• _DIRECTIONS_: The reply should hold every line of the listing exactly, and none of its images.
==== GIVEN MATERIAL
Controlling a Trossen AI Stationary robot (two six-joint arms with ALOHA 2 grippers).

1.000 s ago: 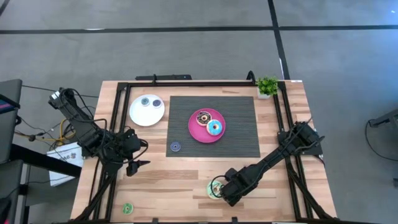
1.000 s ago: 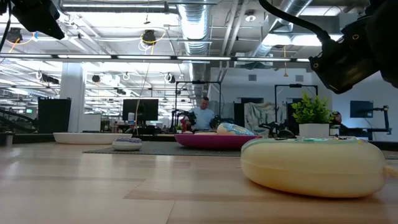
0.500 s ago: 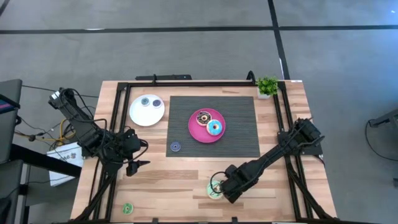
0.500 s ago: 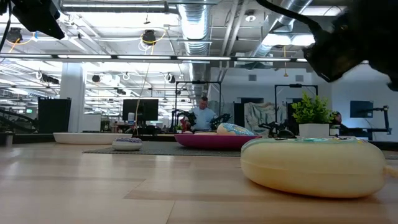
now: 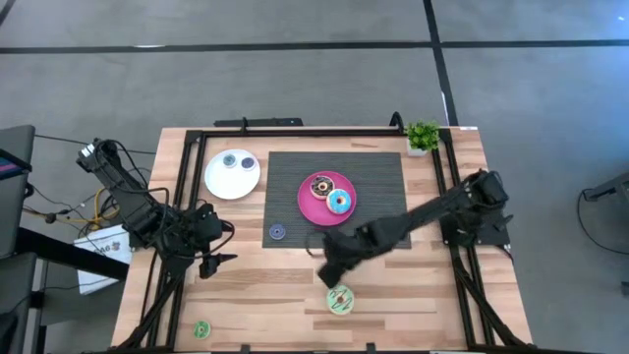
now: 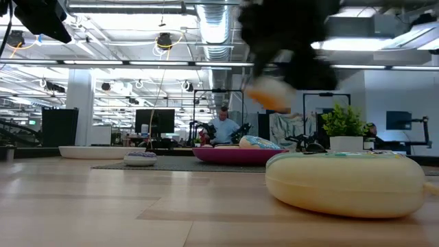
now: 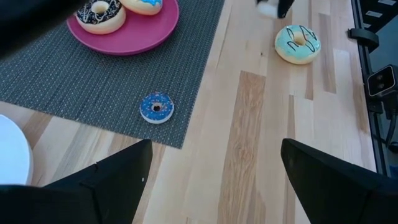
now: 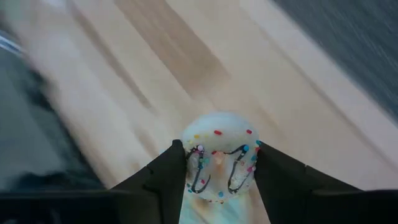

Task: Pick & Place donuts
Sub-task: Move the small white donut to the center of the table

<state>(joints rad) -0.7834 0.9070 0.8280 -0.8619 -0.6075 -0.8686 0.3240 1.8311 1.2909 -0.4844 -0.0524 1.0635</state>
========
• _SOLUTION TO THIS TASK_:
Controlling a Trossen AI Stationary robot (two six-joint arms with ALOHA 2 grippers).

1.000 s ago: 
1.000 s ago: 
0.500 s ago: 
0.500 s ago: 
now: 
now: 
now: 
now: 

Task: Pick & Place donuts
Sub-task: Move the small white donut to the center of the table

<state>(joints rad) -0.7834 0.9070 0.8280 -0.8619 -0.6075 -0.8686 0.3240 1.8311 1.2909 -0.4844 -0.0524 1.0635</state>

Nothing remains to be done in this exercise.